Halyna Pankova during the interview, 2024
Halyna Pankova during the interview, 2024
photo: Post Bellum Ukraine

Halyna Pankova (née Simashova) is a public figure, teacher, head of the Center for Psychosocial Support and Rehabilitation, and clinical psychologist. She was born in 1972 in the Arkhangelsk region of the Russian SSR into a family of a military pilot. She spent her early childhood in the northern military garrisons of the Soviet Union, and since the age of six, she has lived in Kramatorsk. By first education, she was a nurse and worked for a long time in the surgical department of a hospital. Later, she received a degree in finance and taught at the Donbas Institute of Technology and Management. She lived through the occupation of Kramatorsk in 2014. Together with her husband, Andriy Pankov, a local official, she helped the Ukrainian military defending the Kramatorsk airfield.

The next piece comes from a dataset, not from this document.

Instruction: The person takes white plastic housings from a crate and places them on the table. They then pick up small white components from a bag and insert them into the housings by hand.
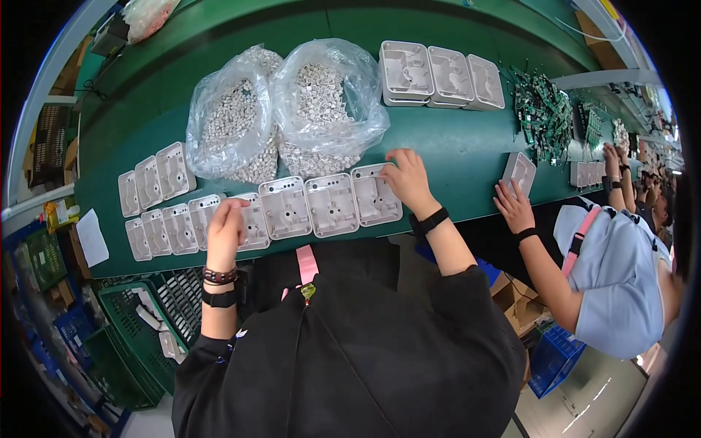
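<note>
Several light grey plastic housings [332, 208] stand in a row along the near edge of the green workbench, open side up. My left hand [227, 228] is over the middle of this row, its fingers bent together in a pinch; whatever they hold is hidden. At the row's right end, my right hand [410, 181] reaches over the last housing [377, 206] with fingers curled at its far rim. Anything between those fingertips is too small to make out. Beyond the row, two clear plastic bags [367, 125] lie open, full of small white parts [232, 117].
Stacked grey housings [409, 69] sit at the far right, and more housings [173, 171] stand at left. Green circuit boards [542, 117] are heaped farther right. A co-worker's hand [517, 210] touches another housing [520, 171]. Green crates [135, 314] stand below the bench at left.
</note>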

After the events of 2014, she focused on community activities in the organization Art Platform Mriya (Dream), which developed the festival movement in Kramatorsk. She obtained a degree in psychology. During the full-scale invasion, she participated in a mission of Doctors Without Borders, providing assistance to residents of frontline and liberated settlements, and worked in the contested areas. Now she works for Project Hope, providing psychological and rehabilitation assistance to civilians.